Gina Trapani I was really, rery, very cool.
PF That’s a cool person right there.
GT I won best smile on the computer lab stuff. So hey, I really was cool. [Rich & Paul laugh]
[music ramps up, plays alone, fades out]
PF Hey, Rich.
RZ Hi Paul.
PF We are joined by the CEO of Postlight, Gina Trapani.
GT Hey Paul. Hey Rich.
RZ Hello Gina.
GT Thanks for having me on the show
RZ It’s lovely to have you on the show.
GT I like barging in on the show.
RZ I am in the presence of internet legend–legends. I want to actually frame this first. This is a two part series. This will be the first of two podcast episodes where we’re going to talk about the history of the web and I happen to be fortunate enough to have in my rolodex, Paul Ford, a blogging pioneer. I’m just gonna say that out loud. Gina Trapani, founder of Life Hacker but even, there’s an aura around Gina beyond Life Hacker, Life Hacker is one of many things Gina did. And you guys watched the web grow up. I watched the web grow up too. But you guys were active participants, you were inside. And I want to talk about Web1, Web2. And then eventually we’re going to get to Web3. Insert dramatic music.
PF Oh, the Semantic Web.
RZ No, not that one.
GT Uh… Not that. I think that’s somewhere in 2.
PF The new Web3?
RZ Now I would start at Gopher, but I’m not going to do that to you or our listeners.
PF That was pre-web, port 70. We’re not doing–people are trying to bring it back. But no, okay, so, Rich, you have an agenda. Why don’t we just just like our meetings, get driving? [Gina laughs]
RZ Okay. I’m going to interview you guys. I want to do it this way.

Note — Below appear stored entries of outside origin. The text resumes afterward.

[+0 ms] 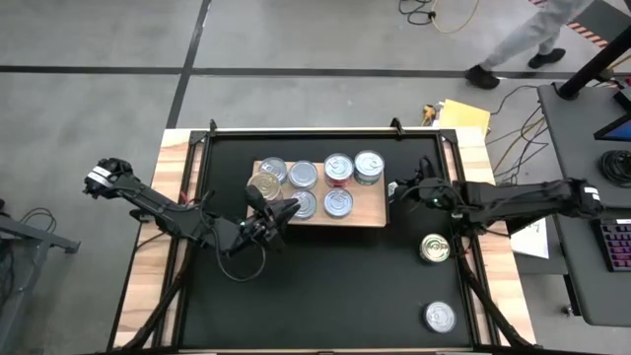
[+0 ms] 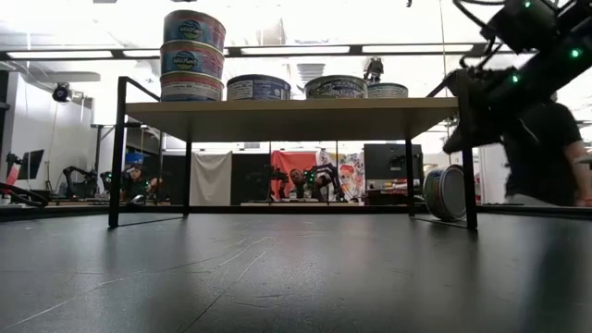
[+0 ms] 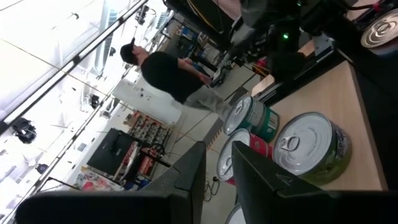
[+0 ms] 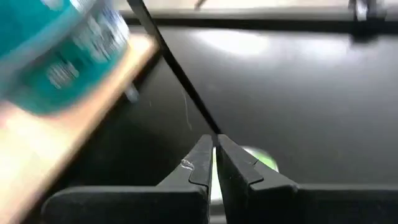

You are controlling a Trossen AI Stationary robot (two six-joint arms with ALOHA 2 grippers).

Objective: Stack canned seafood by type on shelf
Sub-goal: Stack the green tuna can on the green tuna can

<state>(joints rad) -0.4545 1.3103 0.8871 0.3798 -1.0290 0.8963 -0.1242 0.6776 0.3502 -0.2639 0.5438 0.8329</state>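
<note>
High view: wooden shelf sits at 12 o'clock of the black mat, carrying seven cans, including a stack at its left end. Left gripper hovers at the shelf's 7 o'clock corner, fingers slightly parted, nothing between them. Right gripper sits just off the shelf's 3 o'clock edge, jaws closed, empty. Two loose cans lie on the mat at 4 o'clock. A person stands beyond the table.
</note>
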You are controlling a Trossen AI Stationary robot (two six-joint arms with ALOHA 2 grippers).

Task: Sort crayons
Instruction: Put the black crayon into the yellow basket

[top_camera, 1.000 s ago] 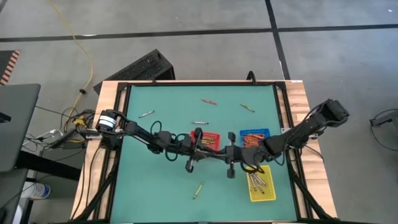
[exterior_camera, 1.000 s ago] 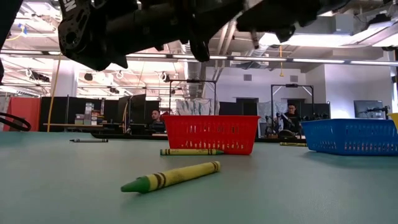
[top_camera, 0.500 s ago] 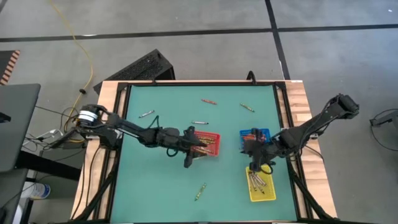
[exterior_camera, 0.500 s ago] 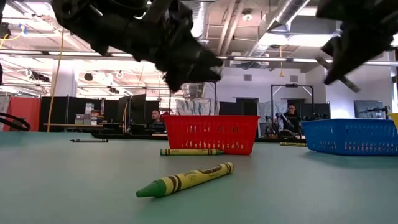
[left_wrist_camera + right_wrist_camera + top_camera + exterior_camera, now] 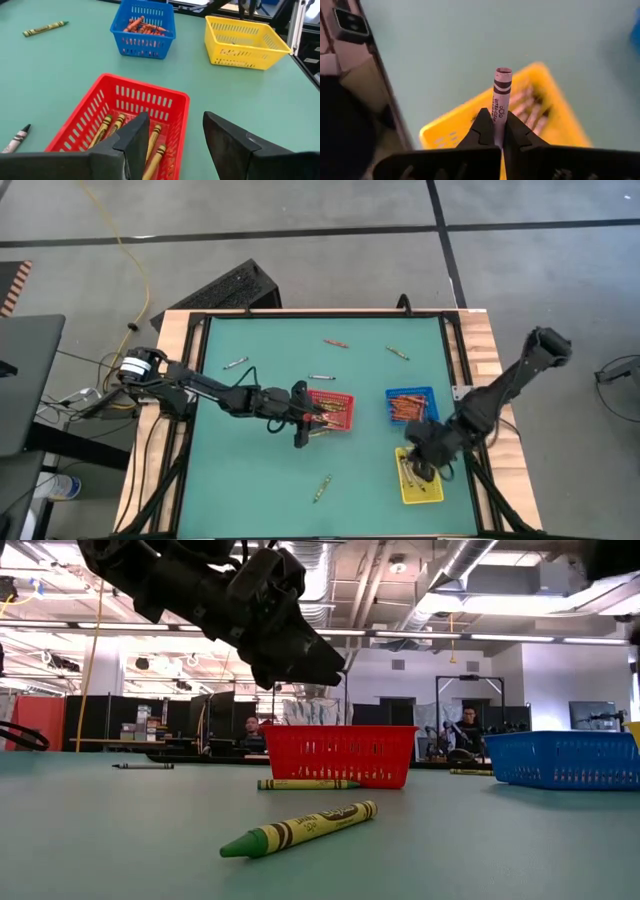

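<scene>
Nearest the low camera, a green crayon [image 5: 299, 828] lies alone on the green desk [image 5: 270, 470]; a second loose crayon [image 5: 307, 784] lies just in front of the red tray [image 5: 340, 755]. Left pincer [image 5: 172, 137]: fingers spread, nothing between them, hanging over the near edge of the red tray, where yellow-green crayons [image 5: 156, 152] lie just beyond and below the fingertips. Right pincer [image 5: 493, 131]: fingers pressed together, pinching a grey crayon [image 5: 501, 95] by its lower end, the stick pointing away from the pincer, poised above the yellow tray [image 5: 470, 120]; grey crayons [image 5: 530, 102] already lie inside that tray. In the high view this pincer [image 5: 422, 463] sits over the yellow tray's upper end. Blue tray [image 5: 410, 405]: beside the red one, holding orange-red crayons [image 5: 142, 26]. Farther across the desk, loose sticks lie well apart from both pincers: a grey one [image 5: 321, 377] near the red tray, another grey one [image 5: 235, 363] toward the left side, an orange-red one [image 5: 335, 342] and a yellowish one [image 5: 398, 353] near the far edge.
</scene>
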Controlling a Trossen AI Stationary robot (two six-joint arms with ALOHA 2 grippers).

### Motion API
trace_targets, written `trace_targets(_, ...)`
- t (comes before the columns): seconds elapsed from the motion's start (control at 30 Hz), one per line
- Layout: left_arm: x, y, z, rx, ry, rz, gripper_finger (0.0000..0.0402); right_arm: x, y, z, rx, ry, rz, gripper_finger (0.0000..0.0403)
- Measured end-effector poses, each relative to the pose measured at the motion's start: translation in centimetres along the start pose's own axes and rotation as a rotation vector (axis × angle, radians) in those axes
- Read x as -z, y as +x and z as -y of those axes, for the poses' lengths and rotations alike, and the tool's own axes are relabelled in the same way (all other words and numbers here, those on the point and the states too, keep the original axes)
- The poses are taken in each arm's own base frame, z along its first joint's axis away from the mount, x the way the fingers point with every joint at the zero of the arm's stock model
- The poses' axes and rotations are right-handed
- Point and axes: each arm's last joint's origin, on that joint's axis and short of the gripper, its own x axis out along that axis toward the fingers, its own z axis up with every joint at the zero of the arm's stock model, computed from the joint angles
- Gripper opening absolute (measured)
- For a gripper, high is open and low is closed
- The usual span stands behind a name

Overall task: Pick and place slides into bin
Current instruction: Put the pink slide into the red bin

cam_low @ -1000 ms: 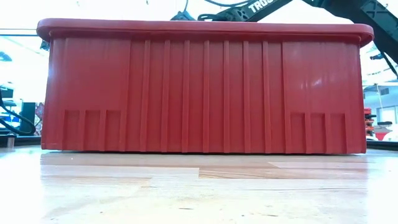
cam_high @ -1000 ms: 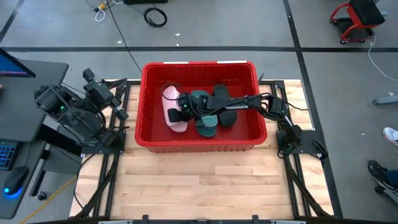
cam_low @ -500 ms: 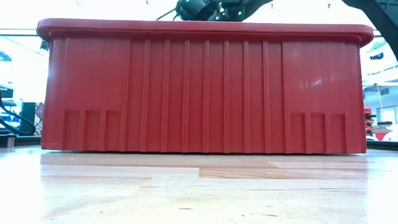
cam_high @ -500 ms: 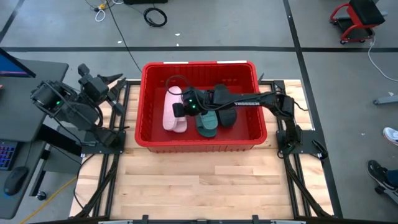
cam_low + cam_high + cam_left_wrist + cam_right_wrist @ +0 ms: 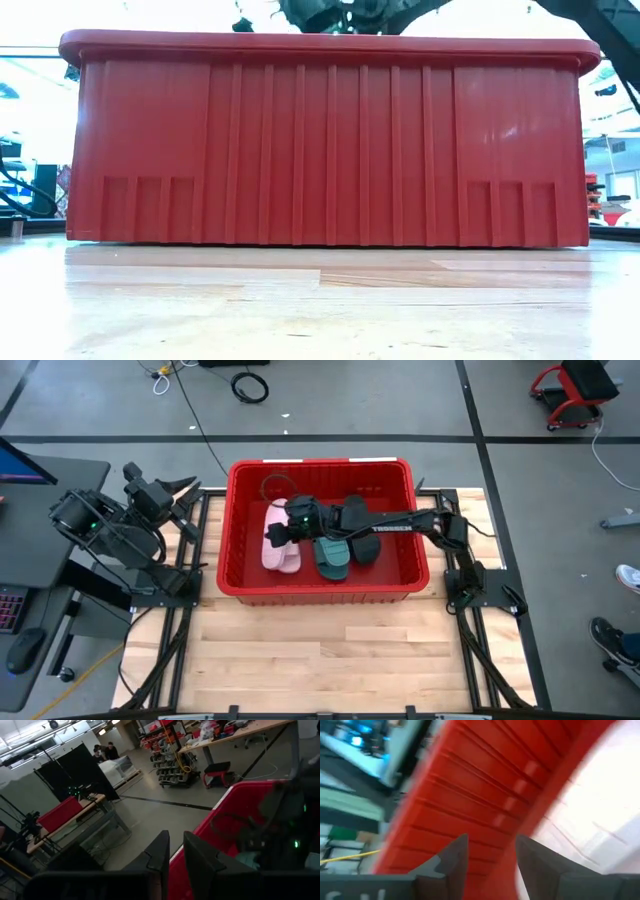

I mean, I read a lot and watched a lot but you guys were in the middle of it. It’s 1994. A friend of mine said get off the BBS dial ups that you’ve been calling into. And check this thing out. You just need an Internet service provider.
PF What was your favorite BBS called? What was that?
RZ I was in there like hacking and cracking and blue box scene and all that stuff. Like I was into all of that I broken laws. But I would have been a minor. Let’s put it that way. It was just fun. I didn’t really want to steal anything. It was just so cool to be able to, to do all that stuff. It was nonsense. It was just us sitting outside the lines that they told us to stay within.
PF Stealing Commodore 64 programs. Yeah. And even like hacker intros. And just those were better than the games in a lot of cases, right. And music that was traded on the C 64 was awesome stuff. The web shows up. What is the vision of the web? Um, this is actually a hard question. I mean, the spec comes out HTTP and HTML. There’s the Mosaic browser, what is the beginning of the web, Paul?
PF I mean, there’s a couple different ways to define beginning but the simplest way to define it is that a nice person named Tim Berners-Lee made a system for organizing information while at CERN, which is the Swiss French high energy physics lab facility. And he’d been playing around with this stuff for quite a while, like since that, since the 80s. And he was there as a computer scientist, and he built this thing called an HTTP server that let you access a computer remotely and using a web browser, that point terminal based later based on sort of the next computer. And it let you get to a web pages. And it kind of did a lot of the stuff that we associate like, there is the idea that it would be the Rolodex for this whole big facility. And you could search for stuff and it would let you publish physics papers online, anyone could set up a server and share their physics papers so that the thing about it is it was purely opt in, you could say I want to publish a webpage. And if you could figure out how to get a server and publish one, then you were on the web.
RZ That doesn’t sound that different than a BBS. So I want to actually say it in words, like what was different here?
PF The BBS is weren’t all networked in the same way. They had to dial each other up and share stuff, and so on. And this was just, these were just pages, it was just publishing. Here you go.
RZ So the currency was pages. And there were images, I remember, it was like a big deal to see better and better images in the 90s. As the browser’s got better and better. Tell me about the user at that point in time. I want to ask about the user in each of these iterations of the web. What is the user? The typical user? genome?
GT Yeah, I mean, at this time, when we’re talking about 1994, I mean, I have a visceral memory of I was in the computer lab, the basement computer lab in 1994, Poughkeepsie, New York, and I worked in the computer lab of mostly mainframes at that point. And my colleague said, There’s something I have to show you and it’s on the OSD machine downstairs, come on, let’s go. And I was like, okay, I go down there and he brings me up to a screen that’s got, I later learned has got, Mosaic up and it’s it’s a guy’s resume, know his name. And it’s in the you know, the name is like a big headline font and it’s a white screen. It’s got his, you know, employment history and I said, what am I looking at? And he said, that’s his resume. He lives in France. And we’re looking at his resume here on this computer. And I said, I don’t understand is this like a Word document? And I start clicking on it cuz I want to try to like, edit it, I think it’s, you know? And he says, no, no, we got this from this server in France, this guy published his resume. And now we’re looking at it here. I didn’t understand. I still, like just didn’t get it. But that’s, that’s where you’re talking about, or we’re talking about a page loaded in our browser with formatting, you know, a document, the document based web.
PF And then, dun-dun-dun. Some of the words on the page have underlines, and were blue.
GT Yes, the hyperlink.
RZ I mean, that is the the connective tissue, right, that made the web.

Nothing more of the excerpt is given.